AHMED NÛBÂNÎ
Kudüs'te
yetişen büyük velîlerden. İsmi Ahmed bin Abdullah Nûbânî'dir. Evliyânın şâhı
Seyyid Abdülkâdir-i Geylânî hazretlerinin neslindendir. Doğum târihi
bilinmemektedir. Güzel hâlleri ve kerâmetleriyle tanındı. 1904 (H.1322) senesi
Kudüs yakınındaki Mezra' köyünde vefât etti.
Ahmed Nûbânî,
velî olan bir ana baba ve dede elinde yetişti. Nûbânî âilesinin Kudüs'te şöhret
ve îtibârı çoktu.
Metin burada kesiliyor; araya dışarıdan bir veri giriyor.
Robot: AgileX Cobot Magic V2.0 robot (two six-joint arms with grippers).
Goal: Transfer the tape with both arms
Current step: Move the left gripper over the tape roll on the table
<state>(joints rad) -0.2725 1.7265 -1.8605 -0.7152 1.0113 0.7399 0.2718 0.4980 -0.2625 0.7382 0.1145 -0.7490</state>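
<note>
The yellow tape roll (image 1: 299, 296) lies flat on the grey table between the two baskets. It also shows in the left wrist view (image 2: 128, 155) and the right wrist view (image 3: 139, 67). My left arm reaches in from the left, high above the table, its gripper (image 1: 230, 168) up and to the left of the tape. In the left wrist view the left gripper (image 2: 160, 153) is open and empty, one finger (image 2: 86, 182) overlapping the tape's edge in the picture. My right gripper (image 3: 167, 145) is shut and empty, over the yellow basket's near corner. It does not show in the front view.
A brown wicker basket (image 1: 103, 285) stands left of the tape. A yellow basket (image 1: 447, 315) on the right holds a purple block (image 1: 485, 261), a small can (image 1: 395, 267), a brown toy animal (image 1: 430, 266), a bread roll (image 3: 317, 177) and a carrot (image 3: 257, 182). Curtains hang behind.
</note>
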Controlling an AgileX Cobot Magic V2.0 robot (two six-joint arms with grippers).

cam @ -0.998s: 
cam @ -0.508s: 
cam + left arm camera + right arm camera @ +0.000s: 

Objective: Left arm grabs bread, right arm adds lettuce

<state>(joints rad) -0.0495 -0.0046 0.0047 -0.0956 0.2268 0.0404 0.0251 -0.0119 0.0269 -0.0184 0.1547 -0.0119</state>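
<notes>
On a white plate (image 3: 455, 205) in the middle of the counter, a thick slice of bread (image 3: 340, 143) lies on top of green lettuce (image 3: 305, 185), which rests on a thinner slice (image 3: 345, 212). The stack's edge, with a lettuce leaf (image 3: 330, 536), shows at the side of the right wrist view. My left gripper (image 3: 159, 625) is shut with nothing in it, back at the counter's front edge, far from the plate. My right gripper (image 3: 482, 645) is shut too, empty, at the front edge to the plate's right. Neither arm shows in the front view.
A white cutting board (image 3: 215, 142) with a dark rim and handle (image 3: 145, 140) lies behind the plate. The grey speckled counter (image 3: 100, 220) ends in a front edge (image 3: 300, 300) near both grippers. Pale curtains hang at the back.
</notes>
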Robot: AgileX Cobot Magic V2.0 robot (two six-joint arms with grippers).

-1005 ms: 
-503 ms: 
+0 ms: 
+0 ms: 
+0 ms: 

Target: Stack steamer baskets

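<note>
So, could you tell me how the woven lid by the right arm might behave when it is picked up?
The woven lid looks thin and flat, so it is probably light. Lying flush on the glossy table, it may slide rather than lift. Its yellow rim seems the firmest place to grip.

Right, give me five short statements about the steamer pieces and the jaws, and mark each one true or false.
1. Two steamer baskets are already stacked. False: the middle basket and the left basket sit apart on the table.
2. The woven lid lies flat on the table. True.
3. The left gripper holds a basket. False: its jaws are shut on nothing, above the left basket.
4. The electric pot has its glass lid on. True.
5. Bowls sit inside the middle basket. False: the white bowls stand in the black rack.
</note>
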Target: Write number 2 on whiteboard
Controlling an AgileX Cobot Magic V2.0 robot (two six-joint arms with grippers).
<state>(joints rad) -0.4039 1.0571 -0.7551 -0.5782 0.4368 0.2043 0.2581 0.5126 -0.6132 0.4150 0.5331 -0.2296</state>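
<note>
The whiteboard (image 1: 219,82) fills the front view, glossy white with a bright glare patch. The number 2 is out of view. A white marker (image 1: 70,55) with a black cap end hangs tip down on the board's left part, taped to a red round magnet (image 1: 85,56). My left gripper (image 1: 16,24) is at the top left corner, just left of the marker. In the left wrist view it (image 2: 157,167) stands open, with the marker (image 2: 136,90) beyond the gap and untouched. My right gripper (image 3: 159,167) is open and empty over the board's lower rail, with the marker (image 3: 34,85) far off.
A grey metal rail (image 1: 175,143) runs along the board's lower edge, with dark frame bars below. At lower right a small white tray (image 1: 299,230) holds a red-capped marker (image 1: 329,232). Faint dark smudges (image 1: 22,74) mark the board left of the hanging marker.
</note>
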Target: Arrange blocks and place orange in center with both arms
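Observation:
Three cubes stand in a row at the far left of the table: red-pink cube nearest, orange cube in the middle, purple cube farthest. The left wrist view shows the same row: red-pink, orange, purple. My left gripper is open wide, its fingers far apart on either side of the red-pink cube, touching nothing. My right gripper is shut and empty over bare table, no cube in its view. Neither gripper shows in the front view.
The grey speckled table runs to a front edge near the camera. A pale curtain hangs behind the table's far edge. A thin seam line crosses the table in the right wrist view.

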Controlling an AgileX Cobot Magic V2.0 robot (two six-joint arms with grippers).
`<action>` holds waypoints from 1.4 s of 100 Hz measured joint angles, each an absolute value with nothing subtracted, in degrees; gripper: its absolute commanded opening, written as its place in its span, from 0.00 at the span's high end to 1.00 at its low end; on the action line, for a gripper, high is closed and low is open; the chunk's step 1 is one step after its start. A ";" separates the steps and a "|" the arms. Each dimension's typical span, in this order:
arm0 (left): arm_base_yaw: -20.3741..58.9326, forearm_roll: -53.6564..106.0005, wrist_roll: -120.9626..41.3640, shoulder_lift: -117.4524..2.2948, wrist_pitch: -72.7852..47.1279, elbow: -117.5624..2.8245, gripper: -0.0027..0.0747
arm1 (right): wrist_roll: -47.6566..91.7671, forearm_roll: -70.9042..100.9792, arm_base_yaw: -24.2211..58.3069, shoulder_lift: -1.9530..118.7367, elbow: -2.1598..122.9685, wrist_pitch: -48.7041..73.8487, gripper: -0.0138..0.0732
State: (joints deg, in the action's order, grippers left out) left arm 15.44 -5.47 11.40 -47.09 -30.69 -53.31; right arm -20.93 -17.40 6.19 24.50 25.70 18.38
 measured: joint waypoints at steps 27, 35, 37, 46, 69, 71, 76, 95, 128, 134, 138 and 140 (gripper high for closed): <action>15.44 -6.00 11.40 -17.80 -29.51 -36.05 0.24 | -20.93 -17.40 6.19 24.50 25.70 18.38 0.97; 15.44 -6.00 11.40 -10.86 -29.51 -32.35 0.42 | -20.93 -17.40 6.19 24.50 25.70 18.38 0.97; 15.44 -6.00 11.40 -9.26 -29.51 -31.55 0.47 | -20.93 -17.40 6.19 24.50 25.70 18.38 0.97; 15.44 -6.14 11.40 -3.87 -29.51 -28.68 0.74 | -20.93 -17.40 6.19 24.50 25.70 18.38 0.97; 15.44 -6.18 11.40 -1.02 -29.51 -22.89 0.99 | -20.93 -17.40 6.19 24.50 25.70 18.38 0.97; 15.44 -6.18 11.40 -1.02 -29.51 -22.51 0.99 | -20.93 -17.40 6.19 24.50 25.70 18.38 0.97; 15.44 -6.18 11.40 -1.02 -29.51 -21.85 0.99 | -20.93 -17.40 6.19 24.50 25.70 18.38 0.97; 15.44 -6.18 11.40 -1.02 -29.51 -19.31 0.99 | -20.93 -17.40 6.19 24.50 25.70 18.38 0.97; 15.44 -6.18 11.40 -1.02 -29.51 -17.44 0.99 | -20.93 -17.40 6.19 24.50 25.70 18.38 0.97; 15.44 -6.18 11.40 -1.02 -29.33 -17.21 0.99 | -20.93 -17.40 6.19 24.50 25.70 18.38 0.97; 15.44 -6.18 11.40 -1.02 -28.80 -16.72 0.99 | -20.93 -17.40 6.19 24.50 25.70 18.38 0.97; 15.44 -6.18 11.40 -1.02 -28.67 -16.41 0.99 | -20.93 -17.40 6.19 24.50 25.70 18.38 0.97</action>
Büyük dedesi Şeyh Nûbânî evliyânın büyüklerinden ve
kerâmetleri görülmüş bir zâttı. Ahmed Nûbânî de ceddinin güzel ahlâk ve edebi
üzere yürüdü. Ümmîydi. Lâkin bütün ilimlerde kendisine sorulan soruları
cevaplandırırdı. Bilhassa tıp ilminde pek mâhirdi.
Yûsuf
Nebhânî anlatır:
Bir gün
Ahmed Nûbânî hazretleri yanıma gemişti. O esnâda Muhammed Bekrî'den gelen bir
mektubu okuyacaktım. Latîfe olarak ona; "Efendim bilin bakalım bu yazıdaki şiir
kime âittir?" dedim. Lâkin şiiri kendisine okumamıştım. Hemen cevap vermeyip
düşündü. Ben de ona hemen cevap vermesi için ısrar ettim. Bana dönüp; "Bekrî
hazretlerine âittir." buyurdu. "Hangisi?" dedim. "MemleketiMısır, ismi Muhammed
Bekrî." buyurdu. Ben Şamlı Mustafa Bekrî hazretlerini söyleyecek sanmıştım.
Kendisine
sorulan hastalıklar için ilâç tavsiye eder, Allahü teâlânın izniyle bu ilaçlar o
hastalığa iyi gelir, hasta şifâ bulurdu. Aynı ilâcı başkası tavsiye etse, şifâsı
görülmezdi.
Ahmed Nûbânî
hazretleri bir zaman Mescid-i Aksâ'nın tenhâ bir yerinde ibâdetle meşgûl olur,
Allahü teâlânın isimlerini anar, sonra oturduğu yere giderdi. Bir zaman
rüyâsında bir nehir kenarındaki ovada akşam namazını kıldığını gördü. O esnâda
bir kuş gelip omuzuna kondu. Gagasını onun sağ kulağına yaklaştırıp üç defâ; "Sübhanallah-il-Melik-il-hallâk."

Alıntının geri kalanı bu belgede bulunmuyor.